Zeytinyağında ihracat umudu arttı

Zeytinde hasat tarihi yaklaşırken, ihracatı yıllık 92 bin tonlardan 7 bin tona gerileten koşulların bu sezon yaşanmaması için önlem alınması istendi.

YAYINLAMA
GÜNCELLEME

Sedat ALP 

İZMİR - Bu sezon 7 bin tona gerileyen ihracat miktarı ile tarihinin en kötü sezonunu yaşayan zeytinyağı ihracatçısı, yaklaşan yeni sezonda benzer sıkıntılar yaşamamak adına bazı önlemlerin alınmasını istiyor. İç piyasada 3 sezondur yüksek seyreden fiyatın son aylarda 11 TL/kilogram ile uluslararası piyasada rekabet edilebilir seviyeye geldiğini vurgulayan Ege Zeytin ve Zeytinyağı İhracatçıları Birliği Başkanı Davut Er, hammadde tedariki ve fiyat konusunda yeni sezonda olumlu beklentiler içinde olduklarını söyledi. 

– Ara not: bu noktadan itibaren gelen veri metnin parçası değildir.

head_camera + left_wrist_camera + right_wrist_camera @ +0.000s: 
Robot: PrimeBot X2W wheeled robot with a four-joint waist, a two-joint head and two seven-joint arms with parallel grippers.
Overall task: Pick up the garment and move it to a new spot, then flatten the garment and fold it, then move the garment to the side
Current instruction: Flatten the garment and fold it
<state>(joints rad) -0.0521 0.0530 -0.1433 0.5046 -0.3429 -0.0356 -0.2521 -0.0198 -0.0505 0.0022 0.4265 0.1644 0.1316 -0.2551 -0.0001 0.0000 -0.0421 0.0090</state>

Birliğin Yönetim Kurulu Başkan Yardımcısı Mehmet Emre Uygun ve Zeytin ve Zeytinyağı Tanıtım Grubu Başkanı M. Kadri Gündeş ile birlikte gazetecilerle bir araya gelen Davut Er, sektörü değerlendirdi. 

Türkiye’de zeytin ağacı varlığının 15 yılda 90 milyon adetten 170 milyon adete çıkarılmış olmasına rağmen bu sezon hammadde sıkıntısı yaşandığına dikkat çeken Er, tahmin edilen ağaç varlığının karşılığı kadar hammadde bulunmamasının ülkedeki gerçek ağaç varlığı konusunda soru işareti yarattığını ve kısa sürede resmi olarak zeytin ağacı envanterinin yeniden çıkarılması gerektiğini vurguladı. Türkiye’de her hasat döneminde zeytin fiyatının arttığına dikkat çeken Er, “Sezon başında İspanya ve Yunanistan’da yaklaşık 9 TL, Mısır’da 6 TL olan zeytinyağının litresi Türkiye’de 14 lira seviyesinde olması nedeniyle ihracatımız bir sezonda 93 bin tondan 6 bin tona düştü. Japonya, Singapur ve Çin pazarlarını kaybettik. Üyemiz olan 10 ihracatçı firma sektörü bıraktı. Yüksek fiyat iç piyasada da tüketimin yüzde 30 gerilemesine yol açtı” dedi. 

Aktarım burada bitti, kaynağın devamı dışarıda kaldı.